上司など目上の人たちに対しては「専門力」のパワーで立ち向かいましょう。
組織行動論のおすすめ本:「組織行動のマネジメント」ステファン・P・ロビンス著 ダイヤモンド社刊
■第五章:どうすれば仕事はうまく回るのか?
日本的マネジメント(Kaizenや5S)は、既にやるべきことが明確で、同じ定常作業を繰り返す仕事において、一人ひとりがどう頑張るかという知恵。プロジェクトマネジメントはその全く逆に「どのように仕事を行なって目標を達成するか」「どうチームを組んで、できるだけ頑張らずに成果を上げるのか」という考え方。
スケジュールの遅れは絶対に避けようがないが、影響を正しく評価すれば早めに手を打つこともできる
「計画を変更することによる影響」が整理されていればステークホルダー相手にも交渉しやすくなる
プロジェクトマネジメントだけでなく、それ以外のリーダーシップのあり方も大切にする。

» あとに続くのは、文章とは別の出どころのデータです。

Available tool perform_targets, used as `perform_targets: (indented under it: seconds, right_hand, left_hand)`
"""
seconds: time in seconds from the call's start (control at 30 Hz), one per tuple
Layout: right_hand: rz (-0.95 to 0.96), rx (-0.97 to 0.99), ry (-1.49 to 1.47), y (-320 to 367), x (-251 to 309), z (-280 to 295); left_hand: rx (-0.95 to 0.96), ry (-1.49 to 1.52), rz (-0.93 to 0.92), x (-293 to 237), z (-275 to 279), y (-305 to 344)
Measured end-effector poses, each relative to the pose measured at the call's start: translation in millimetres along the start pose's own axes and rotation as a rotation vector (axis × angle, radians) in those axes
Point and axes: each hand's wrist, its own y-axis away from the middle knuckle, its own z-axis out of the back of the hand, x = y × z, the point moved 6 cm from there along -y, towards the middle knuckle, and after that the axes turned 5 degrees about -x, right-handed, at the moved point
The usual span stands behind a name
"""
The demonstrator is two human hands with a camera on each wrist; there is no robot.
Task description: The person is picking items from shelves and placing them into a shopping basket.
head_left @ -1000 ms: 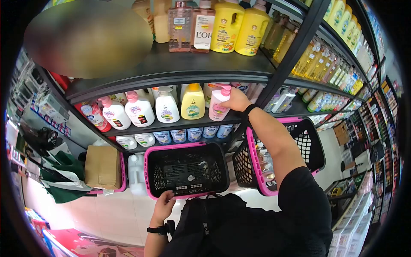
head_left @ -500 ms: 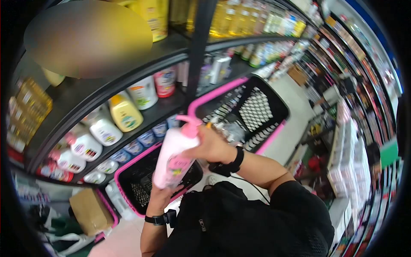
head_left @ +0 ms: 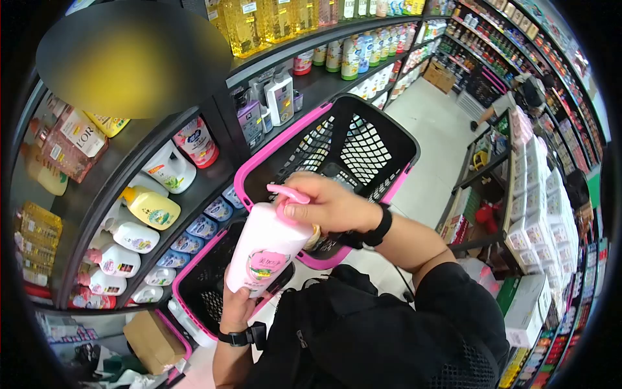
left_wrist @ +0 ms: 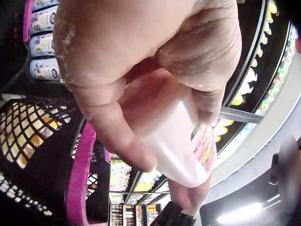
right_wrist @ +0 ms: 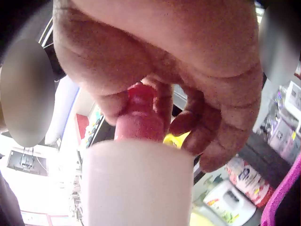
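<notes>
A pink pump bottle [head_left: 265, 249] with a printed front label is held tilted before the person's body, its base toward the lower left. My right hand [head_left: 337, 204] grips it at the top, thumb and fingers around the pink pump [right_wrist: 138, 122]. Under the base, my left hand [head_left: 237, 311] holds the bottle; the left wrist view shows thumb and fingers [left_wrist: 127, 141] curled around the lower part of its body. Behind the bottle stand two black shopping baskets with pink rims, one at the lower left [head_left: 188, 269] and one farther right [head_left: 411, 170].
A dark shelf at left carries several pump bottles, among them a yellow one [head_left: 152, 209] and a red-and-white one [head_left: 196, 142]. A cardboard box [head_left: 154, 341] sits at the lower left. Stacked white packs [head_left: 534, 214] stand at right beside the aisle floor [head_left: 431, 120].
The right hand has taken the pink bottle off the shelf and brought it to the body, where the left hand has taken hold of its base. The view has turned right.
</notes>
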Motion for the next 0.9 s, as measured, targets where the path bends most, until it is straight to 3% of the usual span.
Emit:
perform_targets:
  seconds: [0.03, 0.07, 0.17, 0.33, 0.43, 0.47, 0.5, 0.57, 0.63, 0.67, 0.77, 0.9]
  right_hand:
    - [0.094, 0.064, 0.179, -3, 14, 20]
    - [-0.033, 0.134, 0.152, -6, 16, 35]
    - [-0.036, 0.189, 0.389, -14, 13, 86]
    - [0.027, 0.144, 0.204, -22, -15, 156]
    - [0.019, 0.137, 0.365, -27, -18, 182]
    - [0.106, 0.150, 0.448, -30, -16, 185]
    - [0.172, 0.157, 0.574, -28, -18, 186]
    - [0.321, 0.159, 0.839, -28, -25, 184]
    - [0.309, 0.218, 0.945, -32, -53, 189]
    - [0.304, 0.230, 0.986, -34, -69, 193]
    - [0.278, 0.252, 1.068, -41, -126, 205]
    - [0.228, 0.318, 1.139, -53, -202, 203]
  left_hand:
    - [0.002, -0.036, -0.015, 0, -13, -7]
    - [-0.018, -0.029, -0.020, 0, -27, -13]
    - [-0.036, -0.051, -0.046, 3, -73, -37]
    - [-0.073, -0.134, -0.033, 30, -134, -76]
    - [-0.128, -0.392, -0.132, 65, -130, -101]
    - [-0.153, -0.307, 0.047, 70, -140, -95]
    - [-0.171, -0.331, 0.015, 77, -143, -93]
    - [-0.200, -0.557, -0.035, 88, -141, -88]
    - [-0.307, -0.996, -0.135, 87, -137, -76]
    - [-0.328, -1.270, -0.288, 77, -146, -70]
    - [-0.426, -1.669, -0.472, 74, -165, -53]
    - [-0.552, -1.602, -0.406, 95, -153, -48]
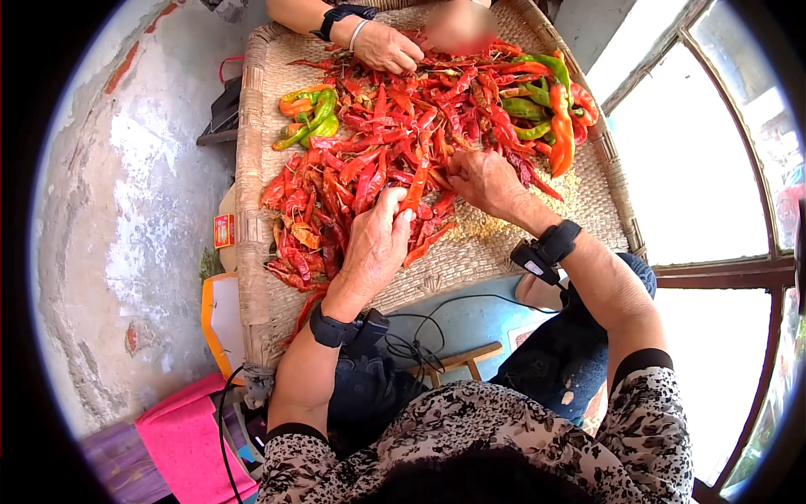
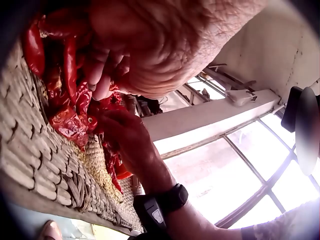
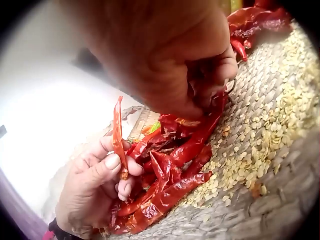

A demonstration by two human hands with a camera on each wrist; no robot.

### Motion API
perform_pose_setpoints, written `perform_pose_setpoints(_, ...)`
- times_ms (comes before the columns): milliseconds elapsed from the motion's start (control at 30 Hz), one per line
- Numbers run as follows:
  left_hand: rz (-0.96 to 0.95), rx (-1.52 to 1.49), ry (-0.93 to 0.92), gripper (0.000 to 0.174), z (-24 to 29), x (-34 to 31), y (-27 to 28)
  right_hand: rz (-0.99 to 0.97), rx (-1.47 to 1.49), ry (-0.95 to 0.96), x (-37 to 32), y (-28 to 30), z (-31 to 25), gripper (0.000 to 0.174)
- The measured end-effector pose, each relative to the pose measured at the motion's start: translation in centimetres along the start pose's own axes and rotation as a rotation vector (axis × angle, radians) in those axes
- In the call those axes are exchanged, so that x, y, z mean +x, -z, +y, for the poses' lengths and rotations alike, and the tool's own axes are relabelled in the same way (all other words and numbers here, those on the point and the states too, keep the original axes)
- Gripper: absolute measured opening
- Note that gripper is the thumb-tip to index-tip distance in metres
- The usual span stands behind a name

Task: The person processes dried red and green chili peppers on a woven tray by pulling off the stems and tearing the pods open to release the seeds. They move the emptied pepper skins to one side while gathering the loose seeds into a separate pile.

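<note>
My left hand (image 1: 374,244) pinches a long red chili pepper (image 3: 118,132) between thumb and fingers, its tip pointing up and away. Over the pile, my right hand (image 1: 489,182) has its fingers curled down at another red chili (image 3: 216,114); its fingertips pinch near the end with the thin stem, partly hidden by the hand in the right wrist view. Wrinkled dried red chilies (image 1: 369,160) lie heaped around both hands on a woven tray (image 1: 252,151). Loose pale seeds (image 3: 265,145) are scattered on the weave beside my right hand.
Another person's hand (image 1: 388,48) works at the far side of the heap. Green and orange peppers lie in a left group (image 1: 323,113) and a right group (image 1: 537,105). A window (image 1: 688,151) stands at right, a wall (image 1: 134,210) at left; cables (image 1: 416,349) hang below.
</note>
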State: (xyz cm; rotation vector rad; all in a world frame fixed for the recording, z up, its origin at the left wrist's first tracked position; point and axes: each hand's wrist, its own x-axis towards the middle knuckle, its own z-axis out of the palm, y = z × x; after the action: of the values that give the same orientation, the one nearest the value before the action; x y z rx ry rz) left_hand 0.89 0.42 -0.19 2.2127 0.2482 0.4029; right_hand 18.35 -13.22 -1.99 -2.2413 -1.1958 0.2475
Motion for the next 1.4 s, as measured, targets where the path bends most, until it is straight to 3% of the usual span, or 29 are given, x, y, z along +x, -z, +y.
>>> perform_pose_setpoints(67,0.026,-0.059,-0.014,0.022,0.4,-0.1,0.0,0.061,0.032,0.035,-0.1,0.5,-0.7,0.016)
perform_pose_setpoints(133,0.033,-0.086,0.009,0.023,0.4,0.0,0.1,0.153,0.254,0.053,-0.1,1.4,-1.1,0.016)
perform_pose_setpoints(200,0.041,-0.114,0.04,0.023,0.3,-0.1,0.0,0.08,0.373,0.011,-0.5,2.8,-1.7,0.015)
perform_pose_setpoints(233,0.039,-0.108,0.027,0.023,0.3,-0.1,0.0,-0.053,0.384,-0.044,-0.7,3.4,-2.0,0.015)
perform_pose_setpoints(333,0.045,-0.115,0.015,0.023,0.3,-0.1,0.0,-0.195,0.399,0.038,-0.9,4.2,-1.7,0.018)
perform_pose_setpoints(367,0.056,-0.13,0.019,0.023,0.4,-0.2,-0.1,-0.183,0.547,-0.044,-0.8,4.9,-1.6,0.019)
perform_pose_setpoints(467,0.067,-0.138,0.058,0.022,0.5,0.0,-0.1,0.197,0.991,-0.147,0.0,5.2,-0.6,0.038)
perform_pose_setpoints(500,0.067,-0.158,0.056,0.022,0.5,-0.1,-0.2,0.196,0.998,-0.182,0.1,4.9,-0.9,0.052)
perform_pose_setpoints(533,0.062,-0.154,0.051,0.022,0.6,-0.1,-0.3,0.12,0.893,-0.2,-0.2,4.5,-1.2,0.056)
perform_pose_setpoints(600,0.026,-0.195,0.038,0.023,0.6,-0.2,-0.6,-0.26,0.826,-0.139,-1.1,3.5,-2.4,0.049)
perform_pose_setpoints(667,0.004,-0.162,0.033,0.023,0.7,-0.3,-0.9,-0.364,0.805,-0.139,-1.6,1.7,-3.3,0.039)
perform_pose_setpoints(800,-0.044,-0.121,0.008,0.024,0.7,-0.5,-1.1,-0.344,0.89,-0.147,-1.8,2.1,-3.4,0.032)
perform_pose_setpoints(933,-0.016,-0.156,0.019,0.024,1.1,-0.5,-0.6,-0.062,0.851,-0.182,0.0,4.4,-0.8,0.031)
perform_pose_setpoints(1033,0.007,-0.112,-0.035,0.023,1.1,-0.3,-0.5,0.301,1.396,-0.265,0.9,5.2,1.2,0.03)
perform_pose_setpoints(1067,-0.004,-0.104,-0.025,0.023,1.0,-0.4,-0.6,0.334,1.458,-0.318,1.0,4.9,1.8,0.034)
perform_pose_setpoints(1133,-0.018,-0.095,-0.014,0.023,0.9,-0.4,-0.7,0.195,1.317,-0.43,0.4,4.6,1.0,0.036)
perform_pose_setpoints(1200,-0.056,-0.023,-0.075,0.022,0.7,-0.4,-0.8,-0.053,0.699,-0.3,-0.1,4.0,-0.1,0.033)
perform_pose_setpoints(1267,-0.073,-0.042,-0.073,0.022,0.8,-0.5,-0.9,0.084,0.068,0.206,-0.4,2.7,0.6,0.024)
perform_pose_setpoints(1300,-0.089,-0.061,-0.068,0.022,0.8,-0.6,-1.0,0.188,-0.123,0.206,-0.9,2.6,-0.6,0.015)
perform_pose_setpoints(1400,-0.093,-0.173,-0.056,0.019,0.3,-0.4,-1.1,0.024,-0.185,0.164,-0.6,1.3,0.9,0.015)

プロジェクトマネジメントのおすすめ本:「世界一わかりやすいプロジェクトマネジメント」サニー・ベーカー、キム・ベーカー、G・マイケル・キャンベル著 総合法令刊
■第六章:なぜ、いくら仕事をがんばっても家庭がうまくいかないのか?
毎日お互いの予定を確認して、雑談して、感謝を言葉にする。
マーティン・セリグマン 3つの会話上のテクニック:
1.とにかく相手の発言を確認する。相手の話を深くきこうとする姿勢を常に見せる。
2.話に集中できない原因を取り除いておく。取り除けないなら相手に正直に伝える
3.口論になりそうなときには、話す順番を決めるルールを作る
ネガティブな言葉の5倍ポジティブな言葉を掛けあいましょう。
性格は生まれつきのものではなく日々の習慣ですぐに変わるもの。人間の性格はその気になればいくらでも変えられる。性格とは「習慣」である。

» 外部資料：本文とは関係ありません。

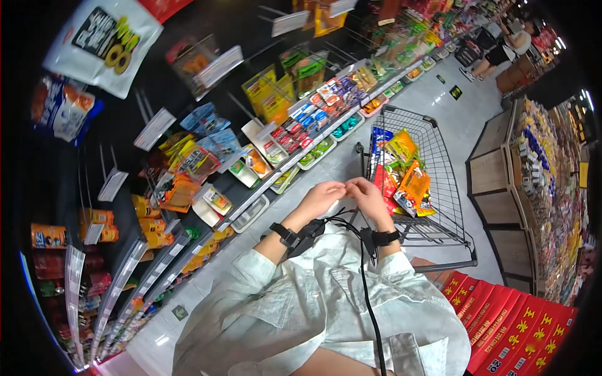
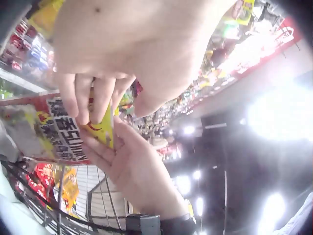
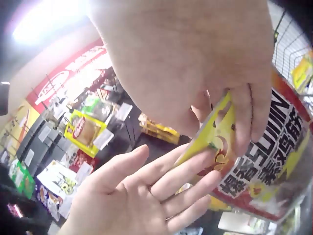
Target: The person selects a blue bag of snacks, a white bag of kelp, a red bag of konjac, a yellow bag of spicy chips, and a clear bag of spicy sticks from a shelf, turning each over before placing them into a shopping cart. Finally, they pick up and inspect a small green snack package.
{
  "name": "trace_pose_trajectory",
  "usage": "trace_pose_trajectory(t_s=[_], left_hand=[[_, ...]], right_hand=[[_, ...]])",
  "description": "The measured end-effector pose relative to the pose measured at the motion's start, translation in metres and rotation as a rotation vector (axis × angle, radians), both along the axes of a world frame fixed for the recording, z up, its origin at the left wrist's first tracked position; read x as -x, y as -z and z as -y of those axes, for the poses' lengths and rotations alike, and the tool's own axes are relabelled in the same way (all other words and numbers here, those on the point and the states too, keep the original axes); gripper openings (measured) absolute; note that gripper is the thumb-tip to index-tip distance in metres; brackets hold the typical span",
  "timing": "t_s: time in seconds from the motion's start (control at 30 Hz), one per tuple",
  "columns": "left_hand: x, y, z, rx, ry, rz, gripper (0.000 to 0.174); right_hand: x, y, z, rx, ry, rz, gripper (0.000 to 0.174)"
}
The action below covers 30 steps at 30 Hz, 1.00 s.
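Note:
A red, white and yellow snack packet [image 3: 264, 166] with bold dark lettering is between my hands in both wrist views. My right hand [image 3: 190, 54] pinches its yellow edge, thumb on one side and fingers on the other. My left hand [image 3: 132, 200] touches the same edge with fairly straight fingers, its thumb standing away from the packet. Looking from the left wrist, the left fingers [image 2: 100, 95] lie across the packet and the right hand [image 2: 132, 166] is beneath them. In the head view the hands meet in front of the body, hiding most of the packet.
A wire shopping cart [image 1: 448, 182] holding several bright snack packets [image 1: 407, 182] stands just beyond my right hand. Shelves of hanging and boxed snacks run along the left. Stacked red cartons [image 1: 501, 319] and a display bin [image 1: 511, 188] stand right. Another person [image 1: 501, 53] is far down the aisle.

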State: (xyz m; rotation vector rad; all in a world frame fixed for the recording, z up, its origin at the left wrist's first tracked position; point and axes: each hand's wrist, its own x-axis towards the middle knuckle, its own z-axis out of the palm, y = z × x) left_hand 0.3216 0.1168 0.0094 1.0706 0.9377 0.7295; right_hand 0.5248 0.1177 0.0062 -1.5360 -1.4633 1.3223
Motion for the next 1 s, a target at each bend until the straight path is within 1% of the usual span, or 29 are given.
trace_pose_trajectory(t_s=[0.03, 0.07, 0.13, 0.17, 0.23, 0.33, 0.4, 0.43, 0.5, 0.53, 0.57, 0.6, 0.63, 0.7, 0.73, 0.8, 0.83, 0.87, 0.93, 1.0], left_hand=[[-0.019, -0.026, -0.004, 0.022, 0.058, -0.005, 0.040], [-0.040, -0.031, -0.005, -0.028, 0.099, 0.015, 0.040], [-0.078, -0.037, -0.007, -0.137, 0.175, 0.057, 0.041], [-0.094, -0.040, -0.007, -0.185, 0.233, 0.031, 0.042], [-0.120, -0.053, -0.003, -0.315, 0.331, 0.003, 0.045], [-0.148, -0.071, 0.001, -0.365, 0.523, -0.103, 0.046], [-0.156, -0.072, 0.008, -0.350, 0.562, -0.066, 0.048], [-0.157, -0.067, 0.009, -0.325, 0.614, -0.102, 0.048], [-0.154, -0.046, 0.014, -0.240, 0.709, -0.153, 0.048], [-0.150, -0.037, 0.016, -0.217, 0.742, -0.128, 0.044], [-0.144, -0.028, 0.017, -0.209, 0.740, -0.137, 0.043], [-0.135, -0.025, 0.019, -0.194, 0.739, -0.148, 0.041], [-0.128, -0.022, 0.023, -0.185, 0.671, -0.178, 0.038], [-0.112, -0.018, 0.024, -0.061, 0.567, -0.209, 0.037], [-0.103, -0.015, 0.029, 0.003, 0.514, -0.220, 0.036], [-0.085, -0.001, 0.039, -0.002, 0.405, -0.228, 0.034], [-0.075, 0.003, 0.044, 0.004, 0.367, -0.236, 0.034], [-0.065, 0.008, 0.049, 0.010, 0.327, -0.242, 0.033], [-0.047, 0.019, 0.062, 0.064, 0.257, -0.194, 0.032], [-0.031, 0.027, 0.076, 0.077, 0.187, -0.135, 0.032]], right_hand=[[-0.017, -0.012, 0.003, -0.048, 0.068, -0.036, 0.022], [-0.034, -0.023, 0.007, -0.098, 0.135, -0.071, 0.021], [-0.067, -0.048, 0.019, -0.195, 0.269, 0.021, 0.018], [-0.082, -0.056, 0.026, -0.220, 0.348, -0.096, 0.017], [-0.106, -0.075, 0.046, -0.280, 0.503, -0.060, 0.015], [-0.133, -0.066, 0.073, -0.398, 0.666, -0.144, 0.015], [-0.151, -0.041, 0.087, -0.374, 0.731, -0.065, 0.015], [-0.156, -0.029, 0.092, -0.360, 0.758, -0.026, 0.016], [-0.160, -0.015, 0.103, -0.235, 0.749, 0.031, 0.016], [-0.161, -0.006, 0.106, -0.171, 0.742, 0.058, 0.017], [-0.159, 0.005, 0.106, -0.136, 0.761, -0.170, 0.017], [-0.154, 0.007, 0.103, -0.117, 0.690, -0.119, 0.016], [-0.148, 0.008, 0.103, -0.095, 0.622, -0.068, 0.016], [-0.132, 0.007, 0.095, -0.063, 0.517, 0.019, 0.014], [-0.120, 0.009, 0.089, -0.067, 0.489, -0.022, 0.015], [-0.102, -0.002, 0.077, -0.009, 0.367, 0.059, 0.018], [-0.088, -0.011, 0.070, -0.063, 0.320, 0.066, 0.016], [-0.081, -0.008, 0.064, -0.056, 0.271, 0.061, 0.017], [-0.062, -0.018, 0.052, -0.099, 0.195, 0.050, 0.018], [-0.040, -0.039, 0.041, -0.130, 0.125, 0.053, 0.019]])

毎日寝る前に3つ、その日あったよかったことを思い出てメモ。これだけで頭のなかで徐々に「ポジティブな志向の習慣」が根付き、ポジティブな言動が当たり前となる。
成功者の多くは強いポジティビティを持っている。
この本に書かれているような科学的アイデア以上に、あなたの仕事で役に立つアイデアを奥様はすでにたくさんお持ちかもしれません。家庭での会話が不足しているということは、せっかく長時間深い話を出来る相手を持ちながら、そうしたアイデアへアクセスする機会を無駄にしているということ。

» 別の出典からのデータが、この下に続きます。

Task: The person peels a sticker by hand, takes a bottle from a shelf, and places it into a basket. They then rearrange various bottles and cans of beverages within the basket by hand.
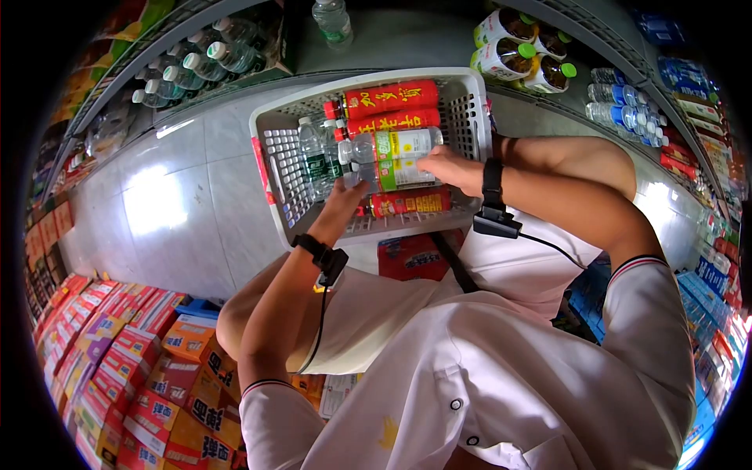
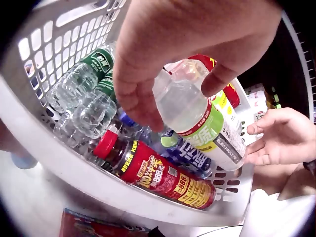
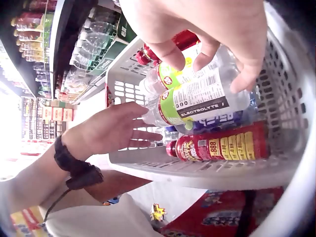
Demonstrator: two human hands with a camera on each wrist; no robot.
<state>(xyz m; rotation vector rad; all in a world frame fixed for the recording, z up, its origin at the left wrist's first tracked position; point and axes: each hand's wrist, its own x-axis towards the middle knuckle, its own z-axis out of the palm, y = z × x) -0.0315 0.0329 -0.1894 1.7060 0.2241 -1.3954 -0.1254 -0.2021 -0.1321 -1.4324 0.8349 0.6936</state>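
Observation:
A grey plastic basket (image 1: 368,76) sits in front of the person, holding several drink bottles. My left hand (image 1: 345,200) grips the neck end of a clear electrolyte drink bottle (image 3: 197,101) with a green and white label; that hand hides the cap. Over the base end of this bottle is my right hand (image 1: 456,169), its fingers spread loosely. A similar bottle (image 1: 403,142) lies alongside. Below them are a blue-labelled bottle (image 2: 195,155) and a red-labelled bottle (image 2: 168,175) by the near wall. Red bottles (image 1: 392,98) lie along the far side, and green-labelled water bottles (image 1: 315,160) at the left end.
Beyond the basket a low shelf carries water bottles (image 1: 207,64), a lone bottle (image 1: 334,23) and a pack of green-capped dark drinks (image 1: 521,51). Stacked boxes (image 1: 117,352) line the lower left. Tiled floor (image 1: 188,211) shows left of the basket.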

「実践入門 ポジティブ・サイコロジー「よい生き方」を科学的に考える方法」クリストファー・ピーターソン著 春秋社刊
「理系男子のための恋愛の科学」秀和システム刊
■終章:それでも悩みの尽きない日々をどう生きればよいのか?
幸福感の大半を占める3つの考え方:感謝と許容と気付き。
感謝:他の誰かの人柄だったり、道徳的な行いの素晴らしさを強く認識すること。
許容:自分に害を及ぼした人や過去の体験を許すことができる
気づき:今この瞬間の幸福に気付ける力
夢は「叶えた結果幸せになるもの」ではなく「叶えようが叶えまいが持っているだけで幸せになるもの」。